** RECORDS TO PROCESS **

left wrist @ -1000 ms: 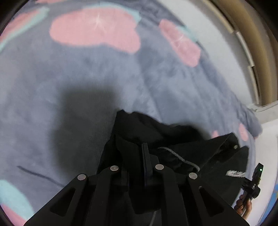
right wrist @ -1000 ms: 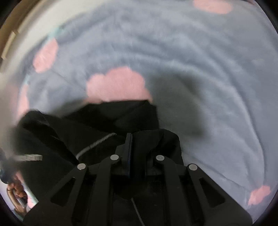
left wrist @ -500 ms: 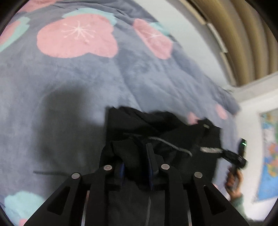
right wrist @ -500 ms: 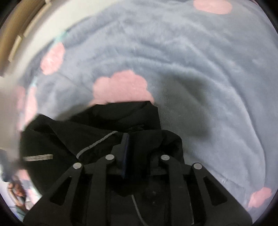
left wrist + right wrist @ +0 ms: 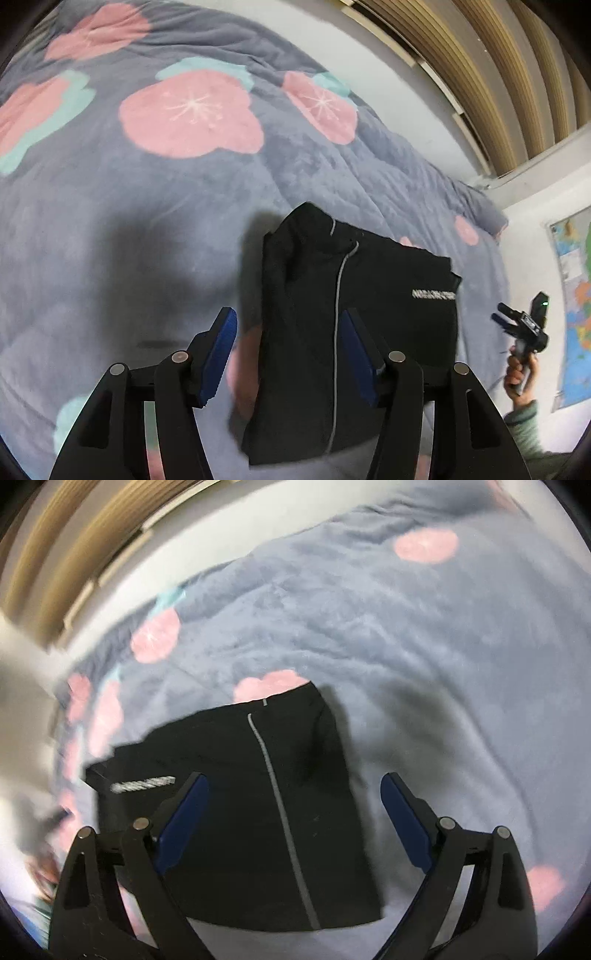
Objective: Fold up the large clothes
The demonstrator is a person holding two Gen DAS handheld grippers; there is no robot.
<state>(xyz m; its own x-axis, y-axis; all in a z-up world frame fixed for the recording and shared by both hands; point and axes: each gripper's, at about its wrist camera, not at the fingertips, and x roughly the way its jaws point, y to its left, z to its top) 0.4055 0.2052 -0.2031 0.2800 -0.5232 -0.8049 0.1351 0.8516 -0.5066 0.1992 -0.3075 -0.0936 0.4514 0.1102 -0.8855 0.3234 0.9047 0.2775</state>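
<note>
Jacket [image 5: 354, 332], black, folded, lying mid-bed [image 5: 147, 258]. Left gripper [image 5: 288, 354] and right gripper [image 5: 295, 819]: fingers just opened wide, nothing between them. We judge a snagged pad could undo the fold.

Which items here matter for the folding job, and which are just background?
Job:
- black jacket, lying folded on the blanket
- left gripper, open, jaws just opened, nothing gripped
- right gripper, open, jaws just opened, nothing gripped

Background:
- floral blanket
- wall map
- wooden slats
</note>
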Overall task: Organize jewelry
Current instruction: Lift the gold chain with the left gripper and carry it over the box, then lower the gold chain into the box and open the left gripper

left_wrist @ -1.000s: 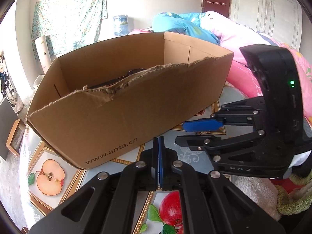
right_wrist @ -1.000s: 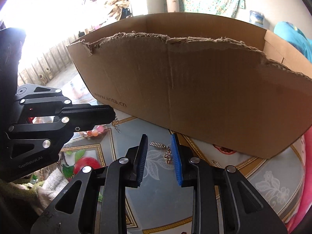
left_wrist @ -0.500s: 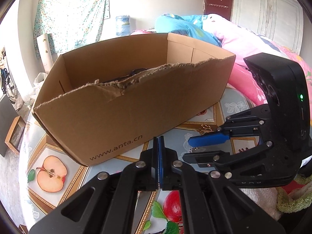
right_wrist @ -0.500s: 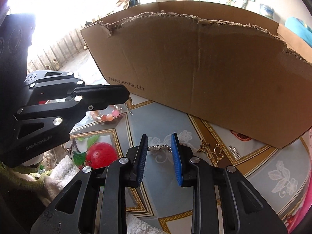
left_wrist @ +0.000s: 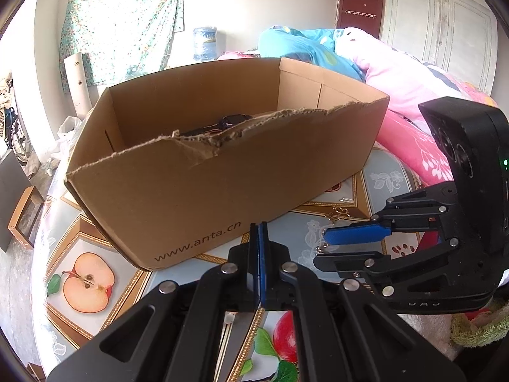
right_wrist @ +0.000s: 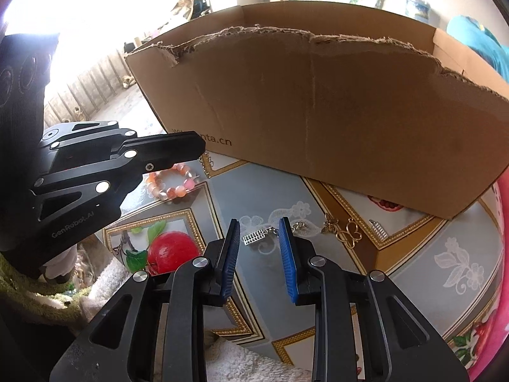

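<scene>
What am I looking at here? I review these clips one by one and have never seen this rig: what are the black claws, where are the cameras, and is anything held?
There is no robot arm. A person carries a hand-held gripper in each hand, and each has a fisheye camera looking along its two fingers. So one picture looks out from the left hand-held gripper, whose blue pads are pressed together with nothing between them. The other looks out from the right hand-held gripper, partly open and holding nothing, over a small silver charm on a chain. On the patterned tablecloth stand a torn-edged cardboard box, a pink bead bracelet and a gold butterfly piece. Something dark lies in the box; I cannot identify it.
</scene>
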Available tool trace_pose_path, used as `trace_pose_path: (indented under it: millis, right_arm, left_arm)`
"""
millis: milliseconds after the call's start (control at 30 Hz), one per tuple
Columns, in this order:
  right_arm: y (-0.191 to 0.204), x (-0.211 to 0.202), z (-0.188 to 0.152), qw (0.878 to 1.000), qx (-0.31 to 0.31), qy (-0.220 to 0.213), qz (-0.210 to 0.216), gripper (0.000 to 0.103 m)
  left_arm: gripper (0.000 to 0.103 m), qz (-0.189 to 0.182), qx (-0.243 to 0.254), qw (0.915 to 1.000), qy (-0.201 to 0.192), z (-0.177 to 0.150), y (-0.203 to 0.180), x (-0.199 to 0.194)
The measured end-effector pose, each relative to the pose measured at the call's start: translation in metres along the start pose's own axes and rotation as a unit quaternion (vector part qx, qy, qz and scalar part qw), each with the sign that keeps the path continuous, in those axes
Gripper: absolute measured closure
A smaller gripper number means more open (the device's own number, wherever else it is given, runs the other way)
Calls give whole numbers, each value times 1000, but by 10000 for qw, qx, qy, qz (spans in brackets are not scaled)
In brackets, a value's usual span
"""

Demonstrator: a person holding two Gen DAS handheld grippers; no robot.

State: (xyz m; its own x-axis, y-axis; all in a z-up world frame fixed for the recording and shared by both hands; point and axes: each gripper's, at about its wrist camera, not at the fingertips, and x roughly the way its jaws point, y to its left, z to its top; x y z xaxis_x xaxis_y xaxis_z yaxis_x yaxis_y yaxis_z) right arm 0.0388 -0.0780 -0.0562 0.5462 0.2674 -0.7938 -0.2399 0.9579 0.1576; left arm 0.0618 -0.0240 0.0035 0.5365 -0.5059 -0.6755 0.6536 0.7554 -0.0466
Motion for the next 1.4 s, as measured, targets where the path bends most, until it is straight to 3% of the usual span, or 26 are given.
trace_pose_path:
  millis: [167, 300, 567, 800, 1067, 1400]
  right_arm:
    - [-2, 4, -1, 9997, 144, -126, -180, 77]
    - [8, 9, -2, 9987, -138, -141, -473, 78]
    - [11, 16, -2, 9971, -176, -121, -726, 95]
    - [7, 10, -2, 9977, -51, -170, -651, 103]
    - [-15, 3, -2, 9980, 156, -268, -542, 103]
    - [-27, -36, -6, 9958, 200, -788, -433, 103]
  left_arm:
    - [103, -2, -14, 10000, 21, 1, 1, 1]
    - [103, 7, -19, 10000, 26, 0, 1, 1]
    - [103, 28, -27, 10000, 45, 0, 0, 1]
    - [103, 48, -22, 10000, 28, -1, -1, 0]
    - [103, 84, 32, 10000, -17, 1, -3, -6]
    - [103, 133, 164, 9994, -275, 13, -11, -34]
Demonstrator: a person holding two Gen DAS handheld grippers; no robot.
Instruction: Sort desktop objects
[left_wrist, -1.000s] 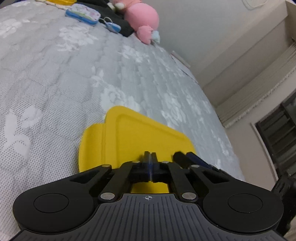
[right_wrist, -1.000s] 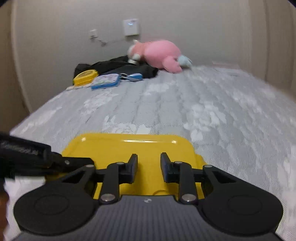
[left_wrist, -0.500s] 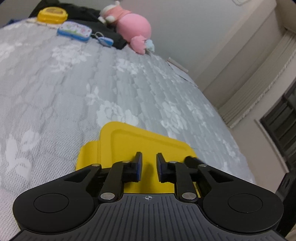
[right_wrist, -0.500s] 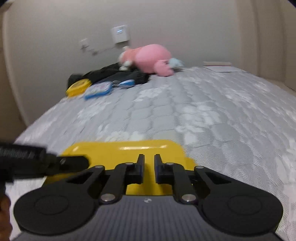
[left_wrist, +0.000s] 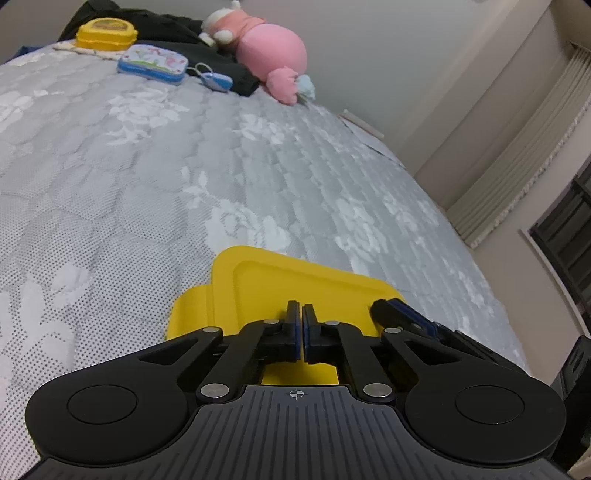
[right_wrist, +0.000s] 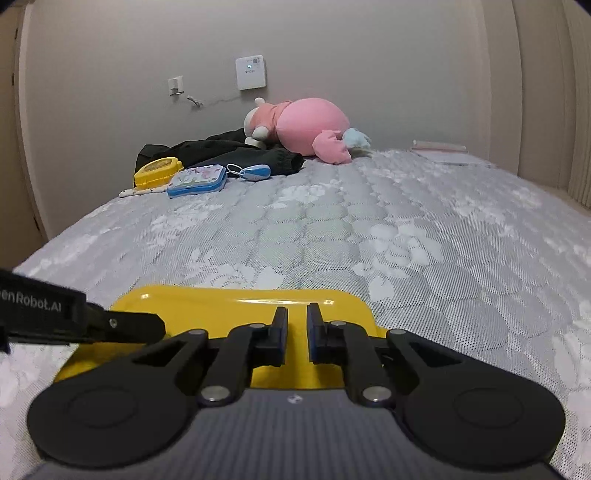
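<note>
A yellow plastic tray (left_wrist: 295, 280) (right_wrist: 221, 302) lies on the grey quilted mattress (left_wrist: 147, 177), right in front of both grippers. My left gripper (left_wrist: 302, 314) hangs over the tray's near rim, jaws shut, nothing visible between the pads. From the right wrist it shows as a black finger (right_wrist: 122, 325) at the tray's left edge. My right gripper (right_wrist: 296, 321) sits over the near rim too; a narrow gap remains between its pads and only the tray's surface shows through it. In the left wrist view the right gripper (left_wrist: 402, 317) lies at the tray's right corner.
At the far end of the bed lie a yellow box (right_wrist: 158, 171), a blue tin (right_wrist: 197, 180), a small blue gadget on a cord (right_wrist: 253, 172), black clothing (right_wrist: 221, 147) and a pink plush toy (right_wrist: 306, 125). Papers (right_wrist: 443, 151) rest at the far right corner. The mattress drops off on the right.
The left jaws parted briefly and are shut again, and the left view has rolled to show more of the far objects. The right jaws narrowed from a wider gap to a slit.
</note>
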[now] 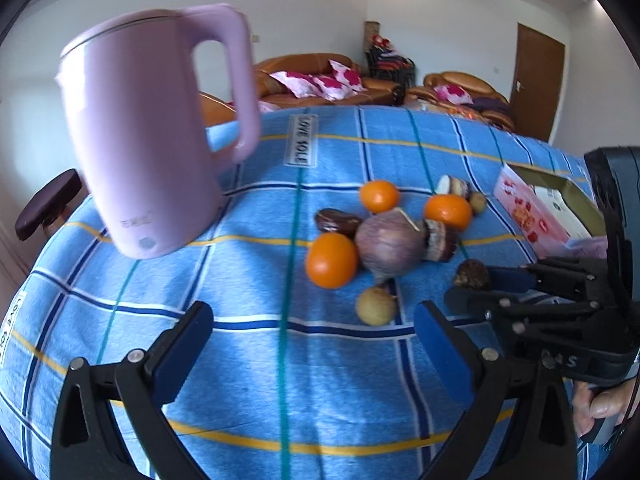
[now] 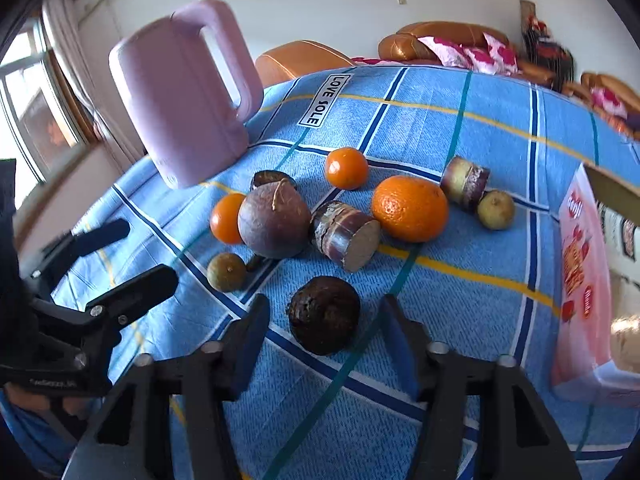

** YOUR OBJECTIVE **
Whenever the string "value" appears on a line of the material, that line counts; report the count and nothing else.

** RESPONSE FOR THIS EXERCISE **
2